SSC: Any moments you’d rather forget? 

S: Not anything really bad. Just maybe being a little intoxicated and hollering at producers and MCs I look up to in my earlier years. I doubt they recognise me though, to be honest (I hope haha).

Somah

SSC: This year has seen you release tunes on Scotch Bonnet / Scrub-a-Dub which I think is fair to say, is a pretty big deal! Mind telling us how this link came about? 

S: Well, back in Cumbria, I used to help run a sound system called Unity Sessions (big up the gang!!) and the link came from members of the collective knowing some guys from Mungo’s Hifi. We sent a folder of our tunes over to them and they picked up “Rolling Dub” for a split 12″ in 2017 and the relationship has just grown from there.

I have to big them up to the max as they’ve given me my foot in the door into the dubstep scene basically. Also, being from Cumbria the closest really big sounds are Iration and Mungo’s, so it’s really nice to release on a label that is based in the north of the UK.

SSC: Anyone we should be keeping an eye on right now? Any particular artists/ DJs standing out to you?
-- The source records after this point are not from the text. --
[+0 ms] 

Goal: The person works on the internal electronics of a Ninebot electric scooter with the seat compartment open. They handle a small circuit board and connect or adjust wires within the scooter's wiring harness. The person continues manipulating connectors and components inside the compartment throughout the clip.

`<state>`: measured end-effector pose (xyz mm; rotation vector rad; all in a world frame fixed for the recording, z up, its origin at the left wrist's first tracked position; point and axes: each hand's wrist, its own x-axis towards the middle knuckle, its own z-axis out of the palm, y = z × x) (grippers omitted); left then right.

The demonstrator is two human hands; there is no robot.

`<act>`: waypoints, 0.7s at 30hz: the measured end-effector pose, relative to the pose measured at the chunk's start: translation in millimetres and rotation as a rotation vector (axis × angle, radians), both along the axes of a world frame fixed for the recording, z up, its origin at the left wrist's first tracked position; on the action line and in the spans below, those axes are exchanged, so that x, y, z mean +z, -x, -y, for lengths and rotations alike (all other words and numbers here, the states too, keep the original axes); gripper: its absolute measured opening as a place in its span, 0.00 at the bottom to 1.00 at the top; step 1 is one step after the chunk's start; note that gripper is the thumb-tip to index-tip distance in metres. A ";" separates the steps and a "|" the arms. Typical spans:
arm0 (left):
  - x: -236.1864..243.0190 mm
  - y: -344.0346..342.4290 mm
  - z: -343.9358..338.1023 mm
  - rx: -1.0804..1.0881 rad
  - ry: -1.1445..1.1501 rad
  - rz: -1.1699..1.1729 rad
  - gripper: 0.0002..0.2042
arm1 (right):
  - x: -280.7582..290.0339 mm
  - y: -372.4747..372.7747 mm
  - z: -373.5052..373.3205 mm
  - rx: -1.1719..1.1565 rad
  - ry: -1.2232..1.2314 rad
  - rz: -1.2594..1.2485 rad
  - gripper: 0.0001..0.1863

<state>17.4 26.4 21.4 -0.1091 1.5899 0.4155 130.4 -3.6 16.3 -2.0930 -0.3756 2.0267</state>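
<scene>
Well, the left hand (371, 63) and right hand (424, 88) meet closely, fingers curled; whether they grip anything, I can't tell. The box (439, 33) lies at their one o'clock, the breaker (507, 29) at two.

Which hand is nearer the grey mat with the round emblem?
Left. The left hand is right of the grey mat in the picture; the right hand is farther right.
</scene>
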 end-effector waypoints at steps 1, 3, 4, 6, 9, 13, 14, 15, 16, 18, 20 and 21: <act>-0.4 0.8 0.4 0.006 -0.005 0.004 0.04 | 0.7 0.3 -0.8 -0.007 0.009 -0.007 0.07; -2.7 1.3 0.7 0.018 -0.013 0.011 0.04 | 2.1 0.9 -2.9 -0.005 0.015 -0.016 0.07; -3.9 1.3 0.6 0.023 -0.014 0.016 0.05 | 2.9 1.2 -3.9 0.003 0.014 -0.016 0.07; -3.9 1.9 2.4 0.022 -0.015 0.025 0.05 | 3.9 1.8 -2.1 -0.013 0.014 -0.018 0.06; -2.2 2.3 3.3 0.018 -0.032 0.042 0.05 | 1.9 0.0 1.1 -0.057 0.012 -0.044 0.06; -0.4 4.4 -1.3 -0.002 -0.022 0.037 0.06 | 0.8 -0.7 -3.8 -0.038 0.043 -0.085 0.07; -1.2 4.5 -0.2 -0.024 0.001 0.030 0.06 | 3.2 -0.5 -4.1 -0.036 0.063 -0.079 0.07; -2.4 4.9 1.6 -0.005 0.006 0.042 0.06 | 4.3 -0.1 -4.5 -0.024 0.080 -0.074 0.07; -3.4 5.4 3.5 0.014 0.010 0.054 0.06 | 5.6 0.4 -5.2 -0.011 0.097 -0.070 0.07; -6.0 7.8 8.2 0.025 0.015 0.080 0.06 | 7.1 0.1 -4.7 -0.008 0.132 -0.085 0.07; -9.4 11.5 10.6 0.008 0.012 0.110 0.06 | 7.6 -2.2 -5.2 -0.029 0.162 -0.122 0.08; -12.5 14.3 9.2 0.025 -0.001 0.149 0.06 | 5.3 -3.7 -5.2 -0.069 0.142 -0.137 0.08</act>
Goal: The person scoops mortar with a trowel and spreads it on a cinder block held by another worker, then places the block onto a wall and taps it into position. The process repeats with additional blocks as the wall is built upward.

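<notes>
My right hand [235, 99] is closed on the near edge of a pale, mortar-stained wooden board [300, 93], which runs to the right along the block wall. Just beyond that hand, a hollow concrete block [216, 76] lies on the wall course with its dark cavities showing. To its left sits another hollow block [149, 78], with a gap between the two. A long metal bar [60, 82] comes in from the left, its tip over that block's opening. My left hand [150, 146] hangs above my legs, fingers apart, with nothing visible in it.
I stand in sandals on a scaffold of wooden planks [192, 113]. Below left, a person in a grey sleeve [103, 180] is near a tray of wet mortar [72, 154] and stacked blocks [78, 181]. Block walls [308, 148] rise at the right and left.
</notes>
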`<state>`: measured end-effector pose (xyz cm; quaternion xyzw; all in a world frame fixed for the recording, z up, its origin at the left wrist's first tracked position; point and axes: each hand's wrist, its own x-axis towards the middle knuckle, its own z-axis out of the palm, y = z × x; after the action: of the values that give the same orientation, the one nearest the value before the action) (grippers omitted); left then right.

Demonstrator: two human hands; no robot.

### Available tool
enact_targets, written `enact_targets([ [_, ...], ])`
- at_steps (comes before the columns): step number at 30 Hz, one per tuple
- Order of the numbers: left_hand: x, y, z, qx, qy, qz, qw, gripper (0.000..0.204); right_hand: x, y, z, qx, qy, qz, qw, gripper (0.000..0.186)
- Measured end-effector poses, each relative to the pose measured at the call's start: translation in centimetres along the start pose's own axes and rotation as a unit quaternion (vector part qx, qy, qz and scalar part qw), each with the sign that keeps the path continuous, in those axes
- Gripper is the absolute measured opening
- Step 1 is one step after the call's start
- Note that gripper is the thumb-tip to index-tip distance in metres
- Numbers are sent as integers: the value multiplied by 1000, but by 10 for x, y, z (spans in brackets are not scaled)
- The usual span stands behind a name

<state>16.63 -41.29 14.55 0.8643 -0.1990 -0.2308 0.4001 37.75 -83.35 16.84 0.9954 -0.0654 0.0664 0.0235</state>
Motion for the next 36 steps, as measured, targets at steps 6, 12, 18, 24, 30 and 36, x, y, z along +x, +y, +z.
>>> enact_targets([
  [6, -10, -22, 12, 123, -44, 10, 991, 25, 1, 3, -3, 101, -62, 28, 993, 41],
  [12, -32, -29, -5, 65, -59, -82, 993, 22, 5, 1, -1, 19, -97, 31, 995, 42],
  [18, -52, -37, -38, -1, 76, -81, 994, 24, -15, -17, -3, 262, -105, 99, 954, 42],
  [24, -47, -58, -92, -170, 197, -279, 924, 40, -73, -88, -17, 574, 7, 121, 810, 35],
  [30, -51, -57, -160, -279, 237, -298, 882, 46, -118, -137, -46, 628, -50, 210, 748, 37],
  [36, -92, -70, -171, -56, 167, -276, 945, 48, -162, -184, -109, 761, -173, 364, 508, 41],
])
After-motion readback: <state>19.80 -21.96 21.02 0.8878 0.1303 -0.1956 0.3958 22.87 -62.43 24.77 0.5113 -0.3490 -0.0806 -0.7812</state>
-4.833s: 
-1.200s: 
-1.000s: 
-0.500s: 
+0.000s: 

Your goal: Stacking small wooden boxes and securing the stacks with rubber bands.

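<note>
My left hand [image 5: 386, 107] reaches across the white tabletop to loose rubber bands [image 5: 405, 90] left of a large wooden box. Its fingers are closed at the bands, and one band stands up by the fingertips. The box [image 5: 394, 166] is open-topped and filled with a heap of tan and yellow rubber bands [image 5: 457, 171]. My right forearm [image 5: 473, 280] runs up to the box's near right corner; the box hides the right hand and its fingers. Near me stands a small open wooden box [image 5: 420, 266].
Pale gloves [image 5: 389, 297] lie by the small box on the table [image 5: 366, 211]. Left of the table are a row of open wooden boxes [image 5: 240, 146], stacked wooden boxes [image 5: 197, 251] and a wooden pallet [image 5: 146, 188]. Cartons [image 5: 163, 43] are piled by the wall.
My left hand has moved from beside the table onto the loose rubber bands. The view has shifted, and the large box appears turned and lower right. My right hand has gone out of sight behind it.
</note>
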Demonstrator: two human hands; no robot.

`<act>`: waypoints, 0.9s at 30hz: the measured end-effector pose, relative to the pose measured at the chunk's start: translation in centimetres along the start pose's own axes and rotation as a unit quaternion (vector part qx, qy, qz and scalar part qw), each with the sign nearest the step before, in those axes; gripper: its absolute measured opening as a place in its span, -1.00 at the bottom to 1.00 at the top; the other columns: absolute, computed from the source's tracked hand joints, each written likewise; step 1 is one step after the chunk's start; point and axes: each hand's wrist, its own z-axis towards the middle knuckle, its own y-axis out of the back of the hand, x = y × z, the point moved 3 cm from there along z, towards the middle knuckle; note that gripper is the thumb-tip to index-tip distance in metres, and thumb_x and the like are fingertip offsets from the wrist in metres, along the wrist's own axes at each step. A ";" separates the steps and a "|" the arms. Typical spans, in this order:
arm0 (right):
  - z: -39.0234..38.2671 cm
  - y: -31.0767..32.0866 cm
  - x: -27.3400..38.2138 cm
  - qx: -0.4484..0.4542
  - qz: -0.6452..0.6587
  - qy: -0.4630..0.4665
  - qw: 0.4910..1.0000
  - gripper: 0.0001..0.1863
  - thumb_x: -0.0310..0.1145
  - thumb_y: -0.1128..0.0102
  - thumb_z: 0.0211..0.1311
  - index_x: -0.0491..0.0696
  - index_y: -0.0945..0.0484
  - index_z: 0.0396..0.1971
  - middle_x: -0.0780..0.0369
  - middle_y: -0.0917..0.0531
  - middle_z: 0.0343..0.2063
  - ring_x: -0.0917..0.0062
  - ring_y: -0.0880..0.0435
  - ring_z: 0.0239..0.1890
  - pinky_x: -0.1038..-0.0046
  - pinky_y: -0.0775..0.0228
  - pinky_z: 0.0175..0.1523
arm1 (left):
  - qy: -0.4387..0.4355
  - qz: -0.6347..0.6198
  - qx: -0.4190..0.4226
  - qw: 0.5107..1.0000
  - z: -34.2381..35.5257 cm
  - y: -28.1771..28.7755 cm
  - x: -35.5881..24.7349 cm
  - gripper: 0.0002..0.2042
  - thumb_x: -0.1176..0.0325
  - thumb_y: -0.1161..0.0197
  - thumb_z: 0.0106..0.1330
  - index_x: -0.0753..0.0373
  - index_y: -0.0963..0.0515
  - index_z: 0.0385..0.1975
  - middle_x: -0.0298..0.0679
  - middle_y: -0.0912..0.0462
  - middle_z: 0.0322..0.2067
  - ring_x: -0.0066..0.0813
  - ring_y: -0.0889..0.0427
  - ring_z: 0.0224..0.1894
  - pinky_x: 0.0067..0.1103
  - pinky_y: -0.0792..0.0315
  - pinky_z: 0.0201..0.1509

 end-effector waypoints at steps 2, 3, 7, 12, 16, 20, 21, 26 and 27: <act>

S: My boy Zonae is making some really interesting stuff at the moment, and his 140 slaps. I’ve been playing his tune “Sumthin Nu” in every set for about 2 years and it always gets a reaction, but he’s sitting on some new bits that I’ll be cutting soon. Quasar is doing bits and has a very heavy sound system sound. We are working on a record together at the moment. Pugilist is also one to watch. His tunes are amazing. He’s more on that techno hybrid these days (which I’m not complaining about!) but I’m still playing dubplates with his 140 tunes on, he can’t do wrong really.

Chad Dubz has made some tunes I can’t stop playing at the moment too and I was very happy to release a 12″ on his ‘Foundation Audio’ label in the summer. FLO has always made sick music too and totally has his own sound, I can tell its a FLO tune from a mile away.

Also gotta mention Akcept, Gizasa, Fiend, Ago, Glume & Phossa, Ourman and probably loads that haven’t come to mind right now!

SSC: Other than bass-focused music, are there any other genres or artists you are particularly fond of currently?

S: I’ve always been really into bands like Godspeed You! Black Emperor, Slint, Mogwai, etc since I was a teen and my love for it has never diminished. It’s definitely Influenced my style, maybe in a subtle way, towards that more pensive or plaintive sound.

SSC: What’s on the horizon for Somah? Anything exciting coming up?

S: More 12s! I have something really big coming in the next few months that I can’t blab too much about, but I’m really excited about it. I’ve also been working on a lot of Rhythm & Sound inspired stuff that I hope to get out on a record this year. I’m based in Bristol since very recently too, so I’m looking forward to being more involved with this scene, even if that’s just going to more dances, to be honest. Everyone I’ve met from the scene so far has been very welcoming, it definitely feels like I’m in the right place at the moment.

SSC: And finally, if you could give one piece of advice for those wishing to follow in your path, what would it be?

S: I feel like I can only offer one piece of advice, and that’s to just do exactly what you think you need to do. If anyone gives you advice you don’t feel right about or comfortable with, stick with your gut and just do exactly what you would rate if you saw it as a consumer. Keep in mind you’re a fan of music before anything else and try to look at your own works from that perspective.

Also, thank you, Matt, for the opportunity and support, and out to anyone buying my records or coming to see me play. It honestly means so much to me to be able to put out records and travel around the country and play the music I love to people who love it too. Big up!!